▶ Action item:
All the lines below need to be output exactly, apart from any images.

▶ Data provided:
== Segment start ==

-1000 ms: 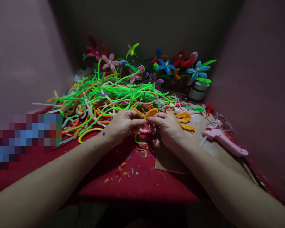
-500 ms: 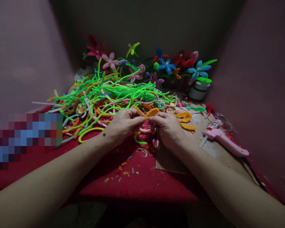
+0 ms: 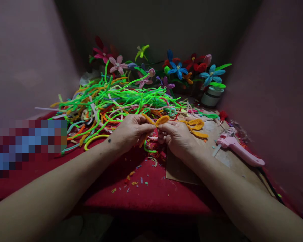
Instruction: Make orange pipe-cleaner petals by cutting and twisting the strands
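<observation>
Between my two hands is an orange pipe cleaner (image 3: 163, 120) bent into a small petal-like loop, with loose ends sticking out by the left fingers. My left hand (image 3: 134, 130) pinches it from the left, thumb pressed to the forefinger. Close against it, my right hand (image 3: 178, 136) grips the base of the loop with thumb and fingertips. Just beyond the right hand, more looped orange pipe cleaners (image 3: 197, 125) lie on a piece of cardboard (image 3: 183, 174). A large tangle of mostly green pipe cleaners (image 3: 141, 95) spreads behind the hands.
A pink hot glue gun (image 3: 239, 149) lies on the cardboard at the right. Pipe-cleaner flowers (image 3: 177, 69) stand along the back, near a small white jar (image 3: 212, 96). Tiny fuzzy scraps (image 3: 133, 183) dot the red cloth (image 3: 146, 201). A blurred-out patch covers the left side.
Both hands keep their pinch on the orange pipe cleaner, and its loop looks slightly narrower or turned. The view has shifted very slightly; the other things lie as before.
</observation>
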Tool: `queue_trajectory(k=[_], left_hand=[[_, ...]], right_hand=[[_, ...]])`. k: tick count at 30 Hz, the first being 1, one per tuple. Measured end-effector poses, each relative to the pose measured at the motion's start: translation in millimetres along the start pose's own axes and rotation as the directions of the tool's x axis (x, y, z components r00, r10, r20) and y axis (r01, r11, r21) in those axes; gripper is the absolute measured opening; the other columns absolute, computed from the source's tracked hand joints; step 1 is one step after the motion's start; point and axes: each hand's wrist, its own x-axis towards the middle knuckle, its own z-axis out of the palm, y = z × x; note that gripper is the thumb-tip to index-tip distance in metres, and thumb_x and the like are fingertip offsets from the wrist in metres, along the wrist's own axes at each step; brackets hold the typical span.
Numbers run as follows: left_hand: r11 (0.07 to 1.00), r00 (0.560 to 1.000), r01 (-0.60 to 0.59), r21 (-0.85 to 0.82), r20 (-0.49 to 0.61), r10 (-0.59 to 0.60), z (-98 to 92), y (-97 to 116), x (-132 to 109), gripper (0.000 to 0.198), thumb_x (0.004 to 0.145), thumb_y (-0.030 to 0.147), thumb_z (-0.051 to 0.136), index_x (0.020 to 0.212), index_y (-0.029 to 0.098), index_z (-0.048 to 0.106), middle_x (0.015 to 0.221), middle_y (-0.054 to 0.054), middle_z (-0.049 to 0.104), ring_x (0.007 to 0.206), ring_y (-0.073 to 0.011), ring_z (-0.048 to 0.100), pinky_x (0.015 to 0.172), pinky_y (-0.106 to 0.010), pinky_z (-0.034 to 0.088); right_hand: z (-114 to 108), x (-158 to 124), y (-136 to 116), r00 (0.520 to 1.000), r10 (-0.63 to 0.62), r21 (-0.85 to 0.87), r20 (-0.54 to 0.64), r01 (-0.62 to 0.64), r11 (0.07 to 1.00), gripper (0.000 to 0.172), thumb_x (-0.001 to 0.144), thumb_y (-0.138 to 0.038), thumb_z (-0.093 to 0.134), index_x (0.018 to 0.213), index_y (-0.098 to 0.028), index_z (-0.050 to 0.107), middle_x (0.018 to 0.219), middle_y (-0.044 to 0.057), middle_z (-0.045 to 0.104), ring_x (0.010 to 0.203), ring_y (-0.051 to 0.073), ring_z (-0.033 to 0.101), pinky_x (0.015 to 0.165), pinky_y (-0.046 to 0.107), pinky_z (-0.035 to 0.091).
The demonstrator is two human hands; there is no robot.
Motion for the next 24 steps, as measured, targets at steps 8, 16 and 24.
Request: queue_trajectory(k=[8,16,24], left_hand=[[0.999,0.999,0.016,-0.050,0.033,-0.014,-3.4,-3.0,2.6,0.005,0.070,0.016,0.063,0.067,0.012,0.061,0.039,0.007,0.045,0.030,-0.0036,0.034,0.030,-0.015,0.026],[0.997,1.000,0.015,-0.077,0.024,-0.013,-2.3,-2.5,3.0,0.005,0.068,0.013,0.064,0.065,0.011,0.061,0.040,0.007,0.046,0.031,-0.0022,0.033,0.031,-0.014,0.024],[0.999,0.999,-0.015,-0.036,0.029,0.016,-0.6,-4.8,1.8,0.004,0.069,0.016,0.063,0.067,0.014,0.060,0.040,0.007,0.046,0.030,-0.0036,0.034,0.030,-0.016,0.026]], right_hand=[[4.0,-3.7,-3.8,0.999,-0.039,-0.032,-0.014,0.038,0.999,0.006,0.063,-0.019,0.064,0.063,-0.014,0.061,0.051,-0.003,0.053,0.045,0.008,0.047,0.047,0.023,0.039],[4.4,-4.4,-7.6,0.998,-0.026,0.034,-0.064,0.028,0.999,0.017,0.056,-0.020,0.072,0.052,-0.014,0.057,0.047,-0.004,0.050,0.043,0.006,0.042,0.043,0.020,0.032],[5.6,-2.3,-3.2,0.998,-0.027,0.021,-0.052,0.028,0.999,0.004,0.060,-0.017,0.063,0.062,-0.014,0.061,0.053,-0.003,0.055,0.044,0.007,0.044,0.044,0.021,0.034]])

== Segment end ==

▶ Response box:
-1000 ms: 
-500 ms: 
+0 ms: 
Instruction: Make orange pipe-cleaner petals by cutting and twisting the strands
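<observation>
Between my two hands is an orange pipe cleaner (image 3: 163, 120) bent into a small petal-like loop, with loose ends sticking out by the left fingers. My left hand (image 3: 134, 130) pinches it from the left, thumb pressed to the forefinger. Close against it, my right hand (image 3: 178, 136) grips the base of the loop with thumb and fingertips. Just beyond the right hand, more looped orange pipe cleaners (image 3: 197, 125) lie on a piece of cardboard (image 3: 183, 174). A large tangle of mostly green pipe cleaners (image 3: 141, 95) spreads behind the hands.
A pink hot glue gun (image 3: 239, 149) lies on the cardboard at the right. Pipe-cleaner flowers (image 3: 177, 69) stand along the back, near a small white jar (image 3: 212, 96). Tiny fuzzy scraps (image 3: 133, 183) dot the red cloth (image 3: 146, 201). A blurred-out patch covers the left side.
Both hands keep their pinch on the orange pipe cleaner, and its loop looks slightly narrower or turned. The view has shifted very slightly; the other things lie as before.
</observation>
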Tool: `queue_trajectory(k=[_], left_hand=[[_, ...]], right_hand=[[_, ...]])`. k: tick count at 30 Hz, the first being 1, one per tuple. Measured end-effector poses, each relative to the pose measured at the motion's start: translation in millimetres along the start pose's own axes and rotation as the directions of the tool's x axis (x, y, z components r00, r10, r20) and y axis (r01, r11, r21) in those axes; gripper is the absolute measured opening; the other columns absolute, computed from the source's tracked hand joints; step 1 is one step after the motion's start; point and axes: each hand's wrist, its own x-axis towards the middle knuckle, its own z-axis out of the palm, y = z × x; note that gripper is the thumb-tip to index-tip distance in metres, and thumb_x and the like are fingertip offsets from the wrist in metres, along the wrist's own axes at each step; brackets hold the typical span.
Numbers run as follows: left_hand: r11 (0.07 to 1.00), r00 (0.560 to 1.000), r01 (-0.60 to 0.59), r21 (-0.85 to 0.82), r20 (-0.49 to 0.61), r10 (-0.59 to 0.60), z (-98 to 92), y (-97 to 116), x (-132 to 109), gripper (0.000 to 0.198), thumb_x (0.004 to 0.145), thumb_y (-0.030 to 0.147), thumb_z (-0.051 to 0.136), index_x (0.020 to 0.212), index_y (-0.029 to 0.098), index_z (-0.048 to 0.106), middle_x (0.015 to 0.221), middle_y (-0.054 to 0.054), middle_z (-0.049 to 0.104), ring_x (0.007 to 0.206), ring_y (-0.073 to 0.011), ring_z (-0.048 to 0.100), pinky_x (0.015 to 0.172), pinky_y (-0.106 to 0.010), pinky_z (-0.034 to 0.088); right_hand: z (-114 to 108), x (-158 to 124), y (-136 to 116), r00 (0.520 to 1.000), r10 (-0.63 to 0.62), r21 (-0.85 to 0.87), r20 (-0.54 to 0.64), r01 (-0.62 to 0.64), r11 (0.07 to 1.00), gripper (0.000 to 0.172), thumb_x (-0.001 to 0.144), thumb_y (-0.138 to 0.038), thumb_z (-0.093 to 0.134), index_x (0.018 to 0.213), index_y (-0.098 to 0.028), index_z (-0.050 to 0.107), middle_x (0.018 to 0.219), middle_y (-0.044 to 0.057), middle_z (-0.045 to 0.104), ring_x (0.010 to 0.203), ring_y (-0.051 to 0.073), ring_z (-0.033 to 0.101), pinky_x (0.015 to 0.165), pinky_y (-0.046 to 0.107), pinky_z (-0.035 to 0.091).
The demonstrator is two human hands; there is no robot.
Motion for the next 24 steps, as measured, targets at steps 8, 16 and 24.
Request: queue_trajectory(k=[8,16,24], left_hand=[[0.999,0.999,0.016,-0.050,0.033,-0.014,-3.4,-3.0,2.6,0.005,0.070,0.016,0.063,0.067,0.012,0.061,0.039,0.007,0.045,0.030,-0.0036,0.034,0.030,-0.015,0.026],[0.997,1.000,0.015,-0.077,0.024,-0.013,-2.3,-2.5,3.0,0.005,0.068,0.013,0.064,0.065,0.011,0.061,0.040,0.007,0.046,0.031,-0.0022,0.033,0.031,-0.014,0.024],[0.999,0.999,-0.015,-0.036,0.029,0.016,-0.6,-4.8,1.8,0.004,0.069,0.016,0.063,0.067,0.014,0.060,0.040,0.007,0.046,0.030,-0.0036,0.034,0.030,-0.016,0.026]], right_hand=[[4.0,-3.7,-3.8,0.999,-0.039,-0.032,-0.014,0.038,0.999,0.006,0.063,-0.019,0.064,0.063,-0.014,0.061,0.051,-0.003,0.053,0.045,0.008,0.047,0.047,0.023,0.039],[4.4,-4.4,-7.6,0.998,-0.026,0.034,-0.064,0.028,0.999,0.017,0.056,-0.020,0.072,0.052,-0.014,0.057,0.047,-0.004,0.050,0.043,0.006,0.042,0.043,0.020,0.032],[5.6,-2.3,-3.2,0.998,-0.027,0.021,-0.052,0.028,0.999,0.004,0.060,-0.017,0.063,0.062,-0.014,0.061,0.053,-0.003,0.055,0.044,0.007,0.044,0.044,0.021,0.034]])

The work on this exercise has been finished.